Preliminaries

Make sure to move to the proper working directory and that the file NYC_Sub_borough_Area.dbf is in that directory.

Also, activate the tidyverse and foreign packages using the library command (the tidyverse package includes ggplot2):

library(tidyverse)
library(foreign)

We will continue with the data for the NYC sub-boroughs. If you did not save the data frame from the previous lab, then read it in from NYC_Sub_borough_Area.dbf and add the manbronx variable if you don’t have it. If you saved the data frame using saveRDS, then you can load it directly using readRDS.

Below follow the commands to start from scratch (check the previous lab for explanations):

nyc.data <- read.dbf("NYC_Sub_borough_Area.dbf")
nyc.data <- as_tibble(nyc.data)
nyc.data <- nyc.data %>% mutate(manbronx = if_else((code > 300 & code < 311) | (code > 100 & code < 111),"Select","Rest"))
nyc.data

Spiffing up the Graph

So far, we have used the defaults for the various descriptive aspects of the graph, such as axis labels, title, etc. All these can be specified (in great detail). Only the very basics will be covered here, but the options and combinations are virtually endless.

To illustrate these features, we will continue to use the scatterplot of kids2000 on pubast00, with manbronx as a categorical variable to define subgroups.

Axis labels

The default setting for the axis labels is to use the variable name. Sometimes, this is not very informative. To set the labels explicitly, we use the xlab and ylab functions These are added in the same way as actual layers, using the + notation and with the respective options in parentheses (do not use an = sign).

For example, with our default scatter plot, we can set xlab("Percent HH with Children") and ylab("Percent Public Assistance") (note, the font and font size can be specified as well, but we don’t go that far).

As in the previous lab, we assign the main ggplot command to the object g to save us some typing.

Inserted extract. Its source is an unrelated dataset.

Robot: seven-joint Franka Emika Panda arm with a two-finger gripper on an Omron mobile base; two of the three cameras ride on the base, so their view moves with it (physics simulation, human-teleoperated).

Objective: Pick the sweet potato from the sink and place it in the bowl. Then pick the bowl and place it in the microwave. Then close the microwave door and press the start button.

g <- ggplot(data=nyc.data,aes(x=kids2000, y=pubast00))
g + geom_point() +
  geom_smooth() +
  xlab("Percent HH with Children") +
  ylab("Percent Public Assistance")

Title

A title is added to the graph by means of the ggtitle command. Again, enter the desired title in parentheses and enclosed by quotes. For example, we can add ggtitle("Example Scatter Plot") (we also keep the axis labels):

g + geom_point() +
  geom_smooth() +
  xlab("Percent HH with Children") +
  ylab("Percent Public Assistance") +
  ggtitle("Example Scatter Plot")

The default is to have the title left-aligned. Often, one may want it centered above the graph. Again, this can be customized. We can override the basic settings in the theme command. For example, we adjust the plot.title (of course, you need to know what everything is called). Specifically, we set the element_text property’s horizontal justification (hjust) to 0.5. Specifically, we use theme(plot.title = element_text(hjust = 0.5)). This centers the title. The number of other refinements is near infinite and beyond our scope at this point.

g + geom_point() +
  geom_smooth() +
  xlab("Percent HH with Children") +
  ylab("Percent Public Assistance") +
  ggtitle("Example Scatter Plot") +
  theme(plot.title = element_text(hjust = 0.5))